A review of a scheme to regulate parole for serious violent offences in Queensland has found it is not meeting its objectives, with 26 recommendations put forward to the attorney-general.

Jun 09, 2022, updated Jun 09, 2022

The SVO scheme was introduced in 1997 over concerns about community safety amid violent offences.

In the current laws, once a person is declared convicted of a SVO they are not eligible to apply for parole until they have served the lesser of either 80 per cent of their sentence or 15 years’ imprisonment.

Proposed reforms from the Queensland Sentencing Advisory Council recommend giving judges the right to consider individual circumstances to decide parole eligibility within a set range of 50 to 80 per cent.

In its final report, the council recommended changing the Serious Violent Offences scheme in the Penalties and Sentences Act 1992 (Qld), to apply presumptively to certain serious offences for sentences over five years.

“The council believes a sentence of more than five years for offences that will be captured under the new scheme is a more accurate measure of offence seriousness – particularly given that sentences for many serious sexual violence offences and non-sexual violence offences fall under 10 years,” the report said.

Council chair and former district court judge John Robertson said data showed there were only a small number of discretionary declarations being made for sentences of less than 10 years under the current SVO scheme.

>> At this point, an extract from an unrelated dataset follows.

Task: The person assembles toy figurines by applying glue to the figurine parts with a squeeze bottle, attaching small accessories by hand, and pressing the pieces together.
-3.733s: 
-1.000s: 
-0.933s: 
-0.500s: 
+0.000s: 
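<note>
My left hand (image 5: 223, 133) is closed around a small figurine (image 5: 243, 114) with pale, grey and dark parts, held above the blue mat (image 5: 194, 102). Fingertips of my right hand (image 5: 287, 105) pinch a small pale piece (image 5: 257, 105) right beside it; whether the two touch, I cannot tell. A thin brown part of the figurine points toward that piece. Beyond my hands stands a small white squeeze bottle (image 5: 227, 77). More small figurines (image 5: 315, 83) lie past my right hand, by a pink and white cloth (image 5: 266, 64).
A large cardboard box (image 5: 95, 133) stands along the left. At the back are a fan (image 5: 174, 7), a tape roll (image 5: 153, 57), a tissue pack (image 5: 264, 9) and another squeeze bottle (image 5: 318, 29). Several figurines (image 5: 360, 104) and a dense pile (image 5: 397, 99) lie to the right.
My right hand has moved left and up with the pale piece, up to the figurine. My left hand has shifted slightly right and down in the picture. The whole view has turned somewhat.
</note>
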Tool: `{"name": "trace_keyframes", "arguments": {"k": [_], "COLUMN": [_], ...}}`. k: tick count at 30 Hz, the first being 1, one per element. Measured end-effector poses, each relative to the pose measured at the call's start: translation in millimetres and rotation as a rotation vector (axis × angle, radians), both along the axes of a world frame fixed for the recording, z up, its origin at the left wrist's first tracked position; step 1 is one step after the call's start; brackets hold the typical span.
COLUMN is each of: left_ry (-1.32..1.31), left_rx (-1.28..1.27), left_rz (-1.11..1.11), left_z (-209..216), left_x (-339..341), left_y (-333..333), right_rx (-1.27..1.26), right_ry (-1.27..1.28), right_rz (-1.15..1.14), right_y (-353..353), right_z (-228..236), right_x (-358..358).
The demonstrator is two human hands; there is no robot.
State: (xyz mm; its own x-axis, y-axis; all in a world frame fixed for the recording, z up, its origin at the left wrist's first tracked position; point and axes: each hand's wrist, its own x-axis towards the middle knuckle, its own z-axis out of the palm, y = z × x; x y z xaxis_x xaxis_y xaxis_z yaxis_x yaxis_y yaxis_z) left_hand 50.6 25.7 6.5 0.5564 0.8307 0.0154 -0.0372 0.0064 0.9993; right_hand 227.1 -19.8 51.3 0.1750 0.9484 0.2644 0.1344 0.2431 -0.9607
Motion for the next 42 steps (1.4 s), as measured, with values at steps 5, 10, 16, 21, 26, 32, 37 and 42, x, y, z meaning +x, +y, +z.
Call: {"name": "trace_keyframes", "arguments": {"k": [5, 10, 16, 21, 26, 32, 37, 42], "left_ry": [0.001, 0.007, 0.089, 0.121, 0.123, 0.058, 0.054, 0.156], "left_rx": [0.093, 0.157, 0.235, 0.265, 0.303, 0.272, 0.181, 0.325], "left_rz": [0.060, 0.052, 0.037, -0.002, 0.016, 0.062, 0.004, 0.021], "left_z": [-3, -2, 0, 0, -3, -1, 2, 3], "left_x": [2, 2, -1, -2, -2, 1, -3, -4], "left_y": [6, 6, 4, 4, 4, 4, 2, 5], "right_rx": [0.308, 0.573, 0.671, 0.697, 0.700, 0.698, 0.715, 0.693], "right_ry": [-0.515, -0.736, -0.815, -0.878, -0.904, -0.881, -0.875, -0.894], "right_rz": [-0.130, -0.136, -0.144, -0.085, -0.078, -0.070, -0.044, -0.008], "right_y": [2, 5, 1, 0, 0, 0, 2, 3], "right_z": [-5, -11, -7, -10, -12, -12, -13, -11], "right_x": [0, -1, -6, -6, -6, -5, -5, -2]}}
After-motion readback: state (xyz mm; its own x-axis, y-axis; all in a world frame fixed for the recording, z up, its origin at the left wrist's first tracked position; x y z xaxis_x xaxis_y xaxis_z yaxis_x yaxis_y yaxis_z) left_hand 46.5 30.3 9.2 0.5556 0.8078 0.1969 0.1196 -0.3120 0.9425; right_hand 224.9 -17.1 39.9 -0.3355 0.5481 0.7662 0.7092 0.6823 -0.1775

“Victims of serious offences told us that when a discretionary declaration is not made in these circumstances, it can profoundly decrease their satisfaction with the sentencing outcome,” he said.

The scheme’s current 80 per cent fixed non-parole period raised concerns regarding the duration of serious violent offenders on supervised parole and the number of offenders who do not apply for parole at all.

Other recommendations put forward include creating a new and separate schedule of offences subject to the scheme including crimes like child exploitation material, choking, suffocation or strangulation in a domestic setting, and female genital mutilation.

Other, less violent crimes should be removed from the new scheme, the council said.

It also recommended changing the name to the Serious Offences Scheme as a reflection that not all serious offences, such as those involving drugs, are violent.

“This will result in a less divisive description and will carry fewer risks of limiting the scheme’s application in the way the current focus on serious ‘violent’ offences has,” the report said.

Also put forward was keeping serious drug offences in sentences 10 years or more in the scheme, to indicate the serious harm these offences cause to the community.

“Given serious drug offences cause – or carry a significant risk of causing – a high level of harm, the council determined serious drug offences should be included in the reformed scheme,” the report said.

“The council recommends the scheme apply in a presumptive way to serious drug offences only if the sentence is one of 10 years or more.”

The comprehensive SVO scheme report included a literature review, data analysis, a review of case law and sentencing remarks, as well as interviews with subject matter experts.